Tennessee football positional assessment — offensive line
The Tennessee offensive line was limited in numbers in the spring due to some veteran injuries and maintenance days paving the way for some youth to get their nose bloodied and help them take a step in their development.
“That’s the silver lining, we are building depth,” offensive line coach Glen Elarbee said. “The young guys are getting tons and tons of reps, tons of looks. I told them all the day before the first day of pads, I was like ‘Man, there’s probably going to be some dark moments here for the next three weeks. There’s going to be light at the end of the tunnel. You will be better for it, and we will be better as a team for it.’ When we get to fall camp, our depth will be right where you want it.”
It’s a key step for this program in 2025. But the focus now is on being dialed in for 2024 which means two things — staying healthy and finding a left guard.
Josh Huepel and Elarbee have the luxury of being settled at 4 of their 5 offensive line spots heading into summer workouts.
Center Cooper Mays anchors everything up front as the center. Mays has as much experience as any lineman in college football and can obviously help a young quarterback like Nico Iamaleava. Even though Mays has tons of experience he has some areas he’s focusing on this summer.
“Big thing for me is getting stronger as it is every year so checking that box then when it comes to refining technique, using my hands better. I’m a smaller guy so kind of making sure I hit the mark every time and staying healthy,” Mays said.
Beside Mays, veteran Javontez Spraggins returns at right guard. Spraggins missed spring as he recovered from a knee injury late in the regular season, but he should be good to go this summer to prepare for the fall. At tackle, Tennessee appears set with John Campbell flipping to right tackle and Lance Heard at left tackle. The LSU transfer, Heard, has been a plug and play guy who has adjusted to Tennessee’s offense well since his arrival in January. Heard had a really good spring.
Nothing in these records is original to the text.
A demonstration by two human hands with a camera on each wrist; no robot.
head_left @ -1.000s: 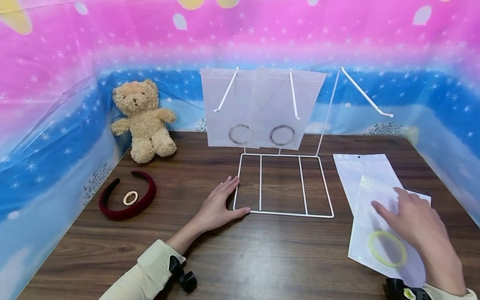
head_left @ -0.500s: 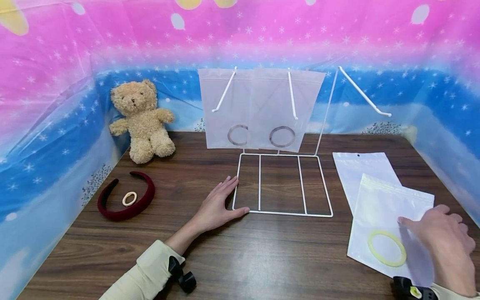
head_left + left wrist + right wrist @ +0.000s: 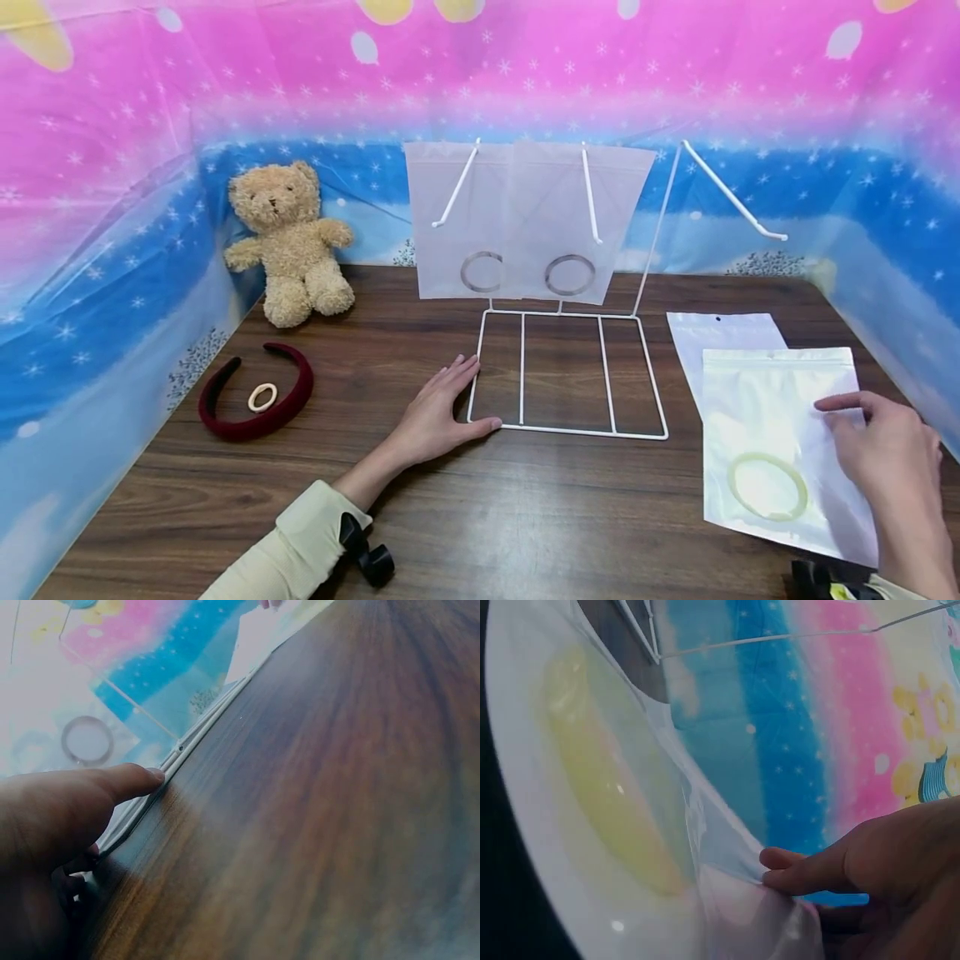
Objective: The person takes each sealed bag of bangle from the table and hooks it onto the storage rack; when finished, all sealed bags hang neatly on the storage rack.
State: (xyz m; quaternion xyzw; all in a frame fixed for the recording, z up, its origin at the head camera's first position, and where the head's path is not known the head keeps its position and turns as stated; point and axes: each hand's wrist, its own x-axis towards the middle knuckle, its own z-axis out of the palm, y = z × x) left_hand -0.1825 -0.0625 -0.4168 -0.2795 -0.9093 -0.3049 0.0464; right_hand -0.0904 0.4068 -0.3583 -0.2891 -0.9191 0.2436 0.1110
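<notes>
My left hand lies by the left front corner of a white wire display rack. Its fingers are stretched along the rack's left side, and the thumb touches the front wire, as the left wrist view also shows. At the right, my right hand holds the right edge of a white zip bag with a pale yellow-green bangle inside. In the right wrist view the bag bends at the fingers, some of them hidden behind it. Another white bag lies partly under this one.
Two translucent bags, a left one and a right one, hang on the rack's hooks, each with a dark ring. A third hook juts out bare. A teddy bear, a dark red headband and a small ring stand left.
My right hand has slid from the top of the bag to its right edge and taken hold there. The bag has turned straighter and lifted somewhat. The left hand stays put.
</notes>
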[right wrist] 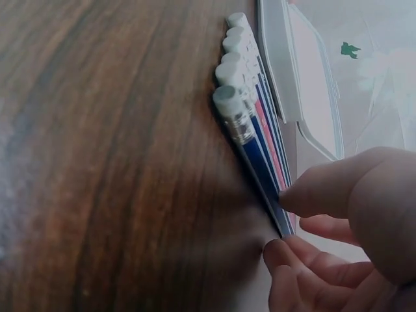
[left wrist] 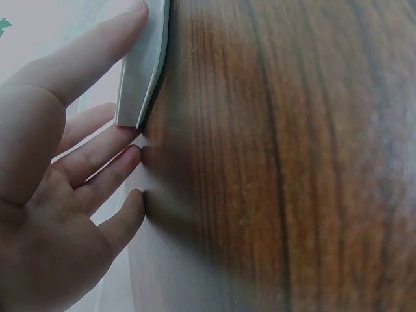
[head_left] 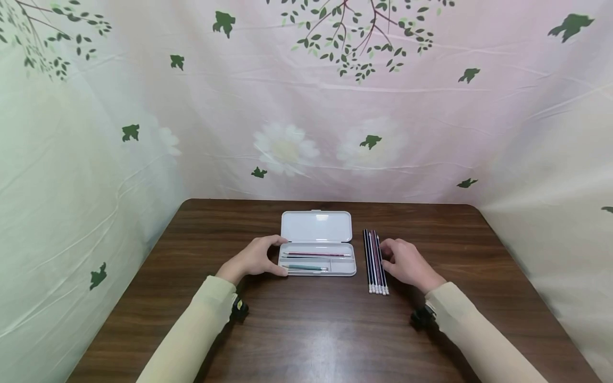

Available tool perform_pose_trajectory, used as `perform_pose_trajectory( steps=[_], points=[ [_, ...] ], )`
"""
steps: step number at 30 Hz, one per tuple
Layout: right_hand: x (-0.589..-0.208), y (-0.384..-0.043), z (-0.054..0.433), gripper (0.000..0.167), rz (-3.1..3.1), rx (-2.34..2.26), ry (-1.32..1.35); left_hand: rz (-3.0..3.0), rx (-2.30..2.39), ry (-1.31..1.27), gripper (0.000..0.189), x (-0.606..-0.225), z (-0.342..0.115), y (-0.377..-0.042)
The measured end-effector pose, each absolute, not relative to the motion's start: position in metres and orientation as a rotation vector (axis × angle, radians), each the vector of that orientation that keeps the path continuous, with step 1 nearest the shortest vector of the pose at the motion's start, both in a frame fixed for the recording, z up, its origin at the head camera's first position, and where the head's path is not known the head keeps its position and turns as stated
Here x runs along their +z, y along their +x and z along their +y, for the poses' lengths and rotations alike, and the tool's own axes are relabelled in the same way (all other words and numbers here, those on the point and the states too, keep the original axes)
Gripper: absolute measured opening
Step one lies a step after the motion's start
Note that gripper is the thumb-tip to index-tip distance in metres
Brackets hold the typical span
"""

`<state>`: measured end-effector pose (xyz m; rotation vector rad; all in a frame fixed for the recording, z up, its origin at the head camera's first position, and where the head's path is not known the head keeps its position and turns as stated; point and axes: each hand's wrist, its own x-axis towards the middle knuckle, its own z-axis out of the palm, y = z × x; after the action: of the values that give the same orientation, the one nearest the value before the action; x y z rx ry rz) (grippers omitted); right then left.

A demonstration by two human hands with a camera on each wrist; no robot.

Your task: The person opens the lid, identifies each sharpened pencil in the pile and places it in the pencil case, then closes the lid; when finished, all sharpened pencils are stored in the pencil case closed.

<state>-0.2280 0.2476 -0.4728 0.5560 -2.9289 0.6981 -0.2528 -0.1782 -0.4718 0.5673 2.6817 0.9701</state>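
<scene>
A white pencil case [head_left: 344,267] lies on the table with its lid [head_left: 316,226] folded back. Inside it are a dark red pencil [head_left: 316,255] and teal pencils [head_left: 306,267] in separate compartments. My left hand [head_left: 258,258] holds the case's left end, thumb at the front corner and fingers at the end and back; the left wrist view shows the thumb over the case wall [left wrist: 138,84]. Right of the case, several dark blue and reddish pencils [head_left: 372,260] lie side by side, white erasers toward me. My right hand [head_left: 407,263] pinches the outermost blue pencil [right wrist: 259,169] along its length.
Dark brown wood-grain table [head_left: 306,319] under everything. A pale cloth [head_left: 325,106] printed with leaves, birds and flowers hangs behind and at both sides of it. Both wrists carry a small black device [head_left: 239,308].
</scene>
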Motion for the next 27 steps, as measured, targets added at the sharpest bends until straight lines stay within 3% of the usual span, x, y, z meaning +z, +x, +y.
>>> perform_pose_trajectory(
  steps=[27],
  points=[
    [-0.4699, -0.2328, 0.2459, 0.038, -3.012, 0.661, 0.511, 2.674, 0.977, 0.565, 0.087, -0.4726, -0.1792, -0.2543]
  ],
)
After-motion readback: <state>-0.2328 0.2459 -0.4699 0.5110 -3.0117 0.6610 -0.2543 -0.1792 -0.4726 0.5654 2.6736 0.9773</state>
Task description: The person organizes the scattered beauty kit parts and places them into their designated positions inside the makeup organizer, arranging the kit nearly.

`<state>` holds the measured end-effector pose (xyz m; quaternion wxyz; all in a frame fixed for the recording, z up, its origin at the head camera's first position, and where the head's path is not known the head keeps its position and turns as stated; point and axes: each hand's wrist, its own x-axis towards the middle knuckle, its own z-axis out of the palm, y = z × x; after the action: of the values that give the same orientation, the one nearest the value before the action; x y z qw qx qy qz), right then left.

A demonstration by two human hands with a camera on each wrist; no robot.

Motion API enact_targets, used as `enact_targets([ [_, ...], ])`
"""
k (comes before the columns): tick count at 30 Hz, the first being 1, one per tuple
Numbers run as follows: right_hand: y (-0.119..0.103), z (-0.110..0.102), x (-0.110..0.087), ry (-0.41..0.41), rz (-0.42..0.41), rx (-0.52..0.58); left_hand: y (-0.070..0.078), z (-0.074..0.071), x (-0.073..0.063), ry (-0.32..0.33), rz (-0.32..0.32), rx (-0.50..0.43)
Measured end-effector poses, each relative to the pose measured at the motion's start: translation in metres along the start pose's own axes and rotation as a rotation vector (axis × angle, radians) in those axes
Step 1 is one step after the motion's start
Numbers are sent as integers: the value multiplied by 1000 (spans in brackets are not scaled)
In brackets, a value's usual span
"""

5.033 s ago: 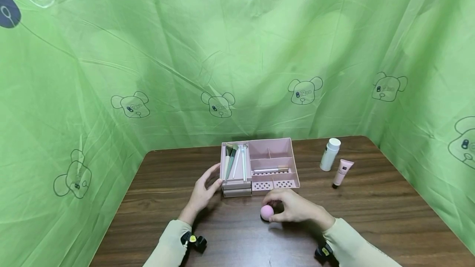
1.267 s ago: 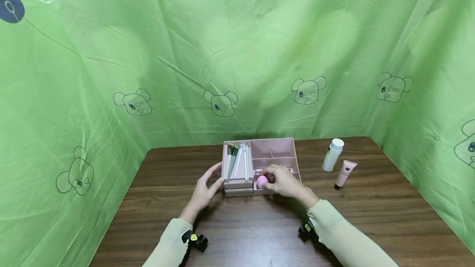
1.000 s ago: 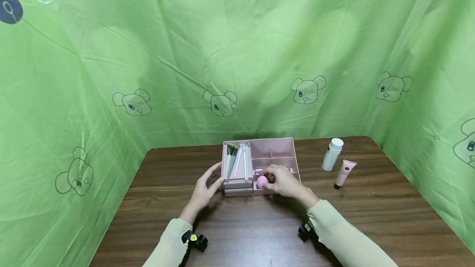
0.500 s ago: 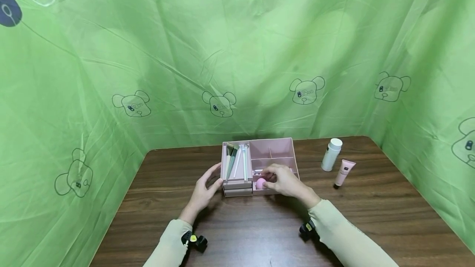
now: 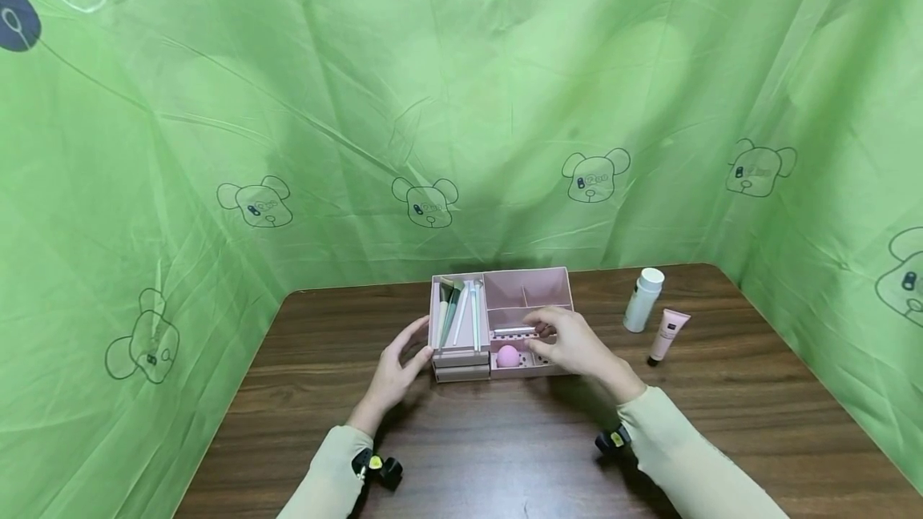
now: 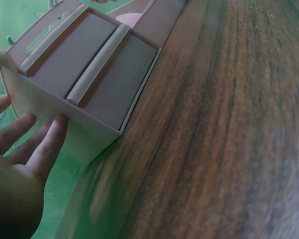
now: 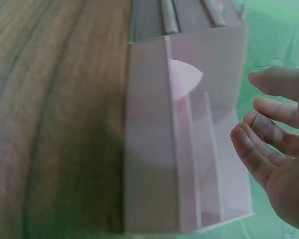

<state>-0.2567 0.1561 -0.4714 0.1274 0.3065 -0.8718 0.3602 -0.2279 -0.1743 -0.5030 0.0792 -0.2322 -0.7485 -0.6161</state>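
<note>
A pink makeup organizer (image 5: 546, 285) stands at the back middle of the table. Against its left side rest the relaxed fingers of my left hand (image 5: 392, 372), with the two drawers (image 6: 112, 79) beside them in the left wrist view. My right hand (image 5: 574, 345) hovers over the right half, fingers apart and holding nothing, as the right wrist view also shows. A round pink makeup sponge (image 5: 508, 356) sits in the front compartment, left of that hand. Behind the sponge lies a slim silvery stick (image 5: 513, 331), its right end hidden by my fingers. Several makeup brushes (image 5: 460, 315) fill the left top tray.
To the right of the organizer stand a white bottle (image 5: 643, 300) and a small pink tube (image 5: 668, 336) with a black cap. The brown wooden table (image 5: 461, 455) reaches toward me. A green cloth (image 5: 490, 118) hangs behind it and along both sides.
The right hand carried the sponge from the table into the organizer's front compartment, let it go, and moved a little to the right and up. The left hand has stayed at the organizer's side.
</note>
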Motion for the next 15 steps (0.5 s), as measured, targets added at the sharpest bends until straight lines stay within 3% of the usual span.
enact_targets([
  [8, -7, -29, -4, 71, 42, 12, -2, 0, 0, 0, 16, 15],
  [15, -4, -47, -8, 156, 28, -34, 1, -1, 0, -3, 13, 25],
])
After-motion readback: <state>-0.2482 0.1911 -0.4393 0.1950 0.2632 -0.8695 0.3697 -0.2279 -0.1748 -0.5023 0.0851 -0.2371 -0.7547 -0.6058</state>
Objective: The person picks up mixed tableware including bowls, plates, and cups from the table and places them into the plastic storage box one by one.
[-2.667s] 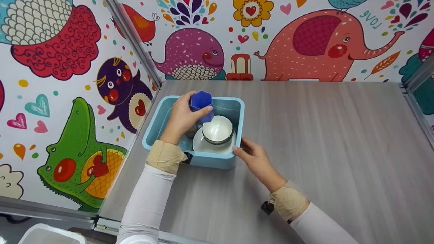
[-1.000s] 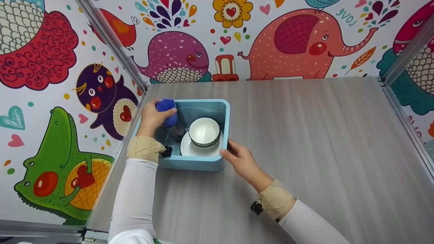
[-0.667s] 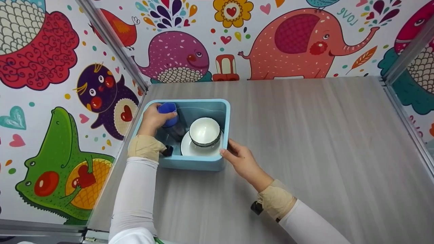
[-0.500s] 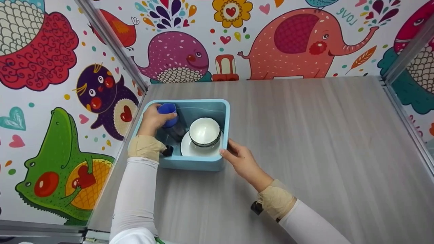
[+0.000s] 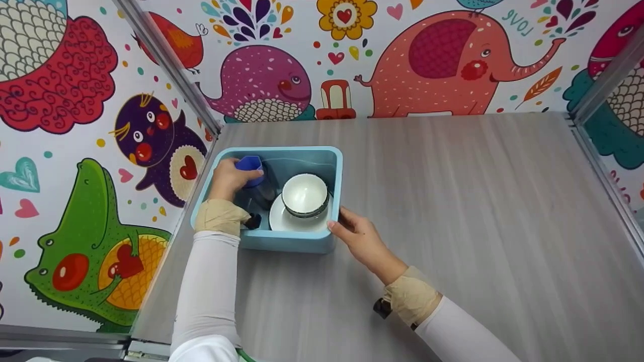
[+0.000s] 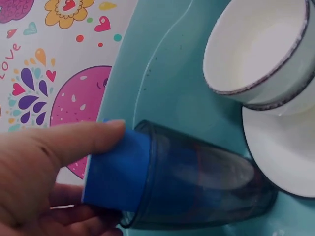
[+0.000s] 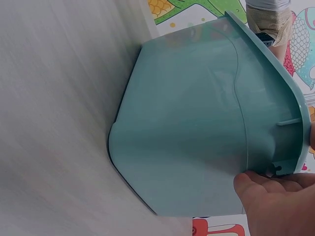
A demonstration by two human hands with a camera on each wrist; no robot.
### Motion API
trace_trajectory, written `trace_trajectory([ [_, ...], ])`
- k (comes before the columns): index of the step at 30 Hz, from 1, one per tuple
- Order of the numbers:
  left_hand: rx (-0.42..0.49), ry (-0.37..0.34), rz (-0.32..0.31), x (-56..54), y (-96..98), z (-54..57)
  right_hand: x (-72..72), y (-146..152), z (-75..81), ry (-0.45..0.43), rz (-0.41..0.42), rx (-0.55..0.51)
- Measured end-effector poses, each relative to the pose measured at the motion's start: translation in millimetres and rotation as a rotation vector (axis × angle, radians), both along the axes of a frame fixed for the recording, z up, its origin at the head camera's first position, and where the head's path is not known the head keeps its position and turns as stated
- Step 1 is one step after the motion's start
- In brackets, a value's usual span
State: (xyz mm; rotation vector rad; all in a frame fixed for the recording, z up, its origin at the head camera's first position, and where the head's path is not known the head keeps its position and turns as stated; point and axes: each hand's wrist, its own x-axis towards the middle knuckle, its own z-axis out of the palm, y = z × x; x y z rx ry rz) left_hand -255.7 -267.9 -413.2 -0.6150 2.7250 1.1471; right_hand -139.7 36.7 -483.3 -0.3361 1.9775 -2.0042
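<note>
My left hand (image 5: 227,180) pinches a blue six-sided cup (image 5: 250,164) between thumb and fingers, inside the left part of a light blue plastic bin (image 5: 287,242). In the left wrist view, the blue cup (image 6: 118,169) sits partly inside a clear dark-tinted tumbler (image 6: 211,184), which leans at a slant in that view. To its right, stacked white bowls (image 5: 305,193) with dark rims rest on a white plate (image 5: 283,219) in the bin. My right hand (image 5: 370,245) grips the bin's near right corner, thumb on the rim and fingers against the outer wall.
The bin stands on a grey wood-grain table (image 5: 453,201), near its left side. Walls printed with cartoon animals, such as an elephant (image 5: 448,65), rise at the back and left. Metal frame bars (image 5: 166,65) run along the corners.
The blue cup has gone left and down in my left hand, from beside the bowls into the tumbler, sinking slightly further lately. My right hand keeps its grip on the bin's corner.
</note>
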Motion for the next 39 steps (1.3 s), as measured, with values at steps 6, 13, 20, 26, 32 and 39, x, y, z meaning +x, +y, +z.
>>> trace_trajectory([
  [6,0.014,-0.037,0.015,0.5,0.1,-1.3,0.0,1.0,-0.5,0.005,-0.010,0.011],
  [13,-0.009,-0.060,-0.004,0.6,1.6,1.6,-0.3,1.5,-0.2,0.004,-0.016,0.027],
  [20,0.018,-0.077,-0.025,0.2,2.8,2.5,-1.6,2.1,1.3,-0.007,-0.022,0.035],
  [26,0.012,-0.084,-0.026,1.6,1.7,1.6,-1.6,1.3,0.5,-0.009,-0.024,0.030],
  [32,0.006,-0.082,-0.036,3.4,3.7,3.3,-2.8,-0.6,-0.6,-0.009,-0.034,0.046],
  [39,-0.037,-0.030,-0.060,5.5,14.2,9.3,-1.9,1.6,1.5,-0.004,-0.025,0.077],
])
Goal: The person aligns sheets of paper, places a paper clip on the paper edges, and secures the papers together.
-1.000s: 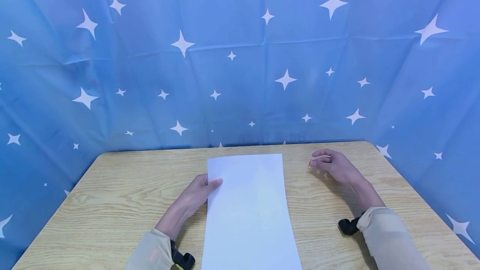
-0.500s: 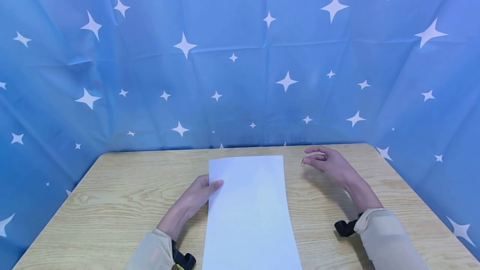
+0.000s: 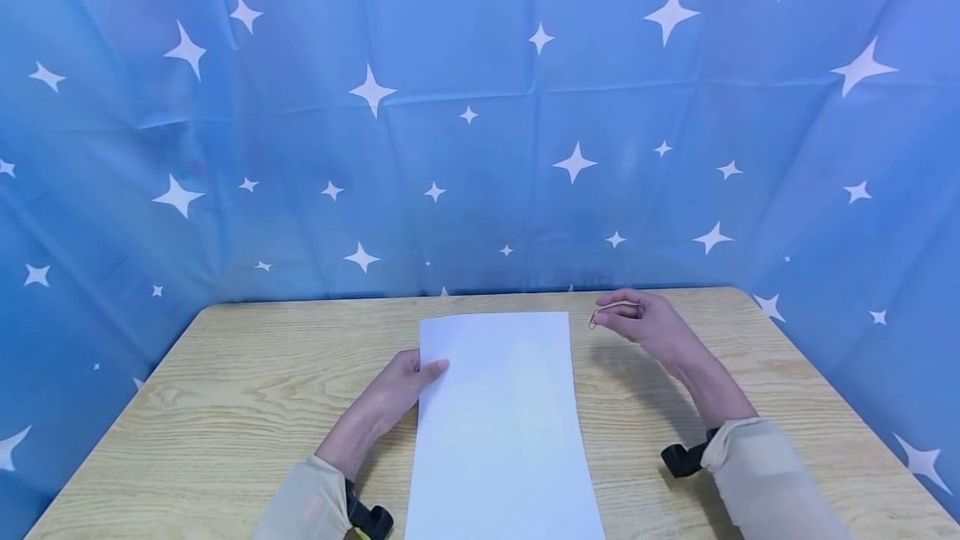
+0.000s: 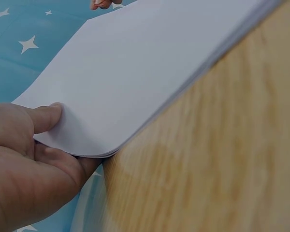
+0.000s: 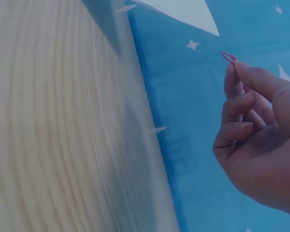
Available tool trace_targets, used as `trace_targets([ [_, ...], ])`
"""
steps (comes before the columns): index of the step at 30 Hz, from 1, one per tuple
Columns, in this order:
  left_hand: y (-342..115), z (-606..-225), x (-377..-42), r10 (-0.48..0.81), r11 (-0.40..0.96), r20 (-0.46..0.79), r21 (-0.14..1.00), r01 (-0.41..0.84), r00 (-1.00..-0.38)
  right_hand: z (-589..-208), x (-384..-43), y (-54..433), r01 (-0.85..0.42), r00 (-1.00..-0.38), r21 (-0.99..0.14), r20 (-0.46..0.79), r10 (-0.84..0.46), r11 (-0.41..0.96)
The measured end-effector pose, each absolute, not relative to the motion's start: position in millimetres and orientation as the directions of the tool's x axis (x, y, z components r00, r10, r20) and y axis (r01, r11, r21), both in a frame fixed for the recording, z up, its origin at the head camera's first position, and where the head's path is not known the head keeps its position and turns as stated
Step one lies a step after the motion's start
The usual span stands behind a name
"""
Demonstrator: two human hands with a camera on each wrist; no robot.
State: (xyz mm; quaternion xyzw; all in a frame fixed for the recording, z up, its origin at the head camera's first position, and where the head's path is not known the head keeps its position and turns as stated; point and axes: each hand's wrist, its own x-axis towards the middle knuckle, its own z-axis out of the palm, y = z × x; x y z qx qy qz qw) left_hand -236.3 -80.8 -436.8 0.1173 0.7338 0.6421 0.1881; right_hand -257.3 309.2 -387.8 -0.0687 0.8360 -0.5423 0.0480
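A stack of white paper sheets (image 3: 502,432) stands out in the middle of the head view, its far end raised off the table. My left hand (image 3: 397,386) grips the stack's left edge, thumb on top and fingers underneath; the left wrist view shows several layers along the paper edge (image 4: 104,155). To the right of the stack, above the table, my right hand (image 3: 652,330) pinches a small red paper clip (image 5: 228,57) between thumb and index finger. The clip is apart from the paper's far right corner (image 5: 213,30).
The wooden table (image 3: 247,407) lies under both hands. Behind it hangs a blue curtain (image 3: 480,148) with white stars. A black wrist camera (image 3: 684,461) sits on the right wrist, another black camera (image 3: 375,521) on the left.
My right hand has moved left with the paper clip, closer to the paper's far right corner. The left hand keeps its grip on the stack in nearly the same place.
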Motion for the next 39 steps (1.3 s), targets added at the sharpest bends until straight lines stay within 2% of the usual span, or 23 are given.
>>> trace_targets([
  [18,-81,-438,-236,0.417,0.098,-0.125,0.991,-0.093,-0.9,-379,-252,286,-0.078,-0.986,-0.916,0.012,-0.169,0.393],
  [39,-80,-437,-237,0.408,0.132,-0.142,0.987,-0.095,-0.902,-375,-246,261,-0.11,-0.983,-0.917,0.044,-0.177,0.383],
])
That puts the offensive line focus come fall camp on finding the answer at left guard. Tennessee has veterans Jackson Lampley and Dayne Davis as possibilities. Davis is clearly the utility guy as he could play any of the five positions. Andrej Karic was brought in a year ago to be the left guard, but Karic deal with injury in the fall and didn’t practice this spring. With Lampley limited this spring as well, redshirt freshman Sham Umarov got all the reps he could handle and looks like the young guy ho is ready to battle for the job.
It wasn’t a surprise Tennessee didn’t find their answer at left guard this spring. It’s a position battle we expect to do deep into fall camp.
While finding a left guard is the priority, building depth is a must as well. In the day and age of the transfer portal, having a deep position group is harder than ever. Tennessee must find someone capable of being the back up center and then they just need to develop the freshman class that arrived in January and a couple this month. Everyone on campus likes their talent but they are first year players. It’s why they can’t get enough reps. It’s why spring practice was so valuable and given the defensive front they were going against, it’s why most are pleased with the potential of the youth for later on down the road.
“I’m really proud of them, that’s the first thing,” Mays said. “I explained to them that it’s going to be hard and tough, but the best thing for any young o-lineman that everybody goes through is being thrown into the fire and having to figure it out.”
“One of the best defensive lines in the country for sure. I told them if you can play well against those guys you will have no issue with anybody else,” Mays offered.
The X-factor
The second year players in the system. Can the bring quality depth and help if called upon. Through three seasons, Glen Elarbee hasn’t played an offensive lineman that he signed out of high school. Is this the year that changes? Is that group of guys including Umarov and Vysen Lang capable of helping if called upon? It would be a first if they could.
It’s what makes depth the x-factor for the offensive line in 2024. It’s a position most every school is in.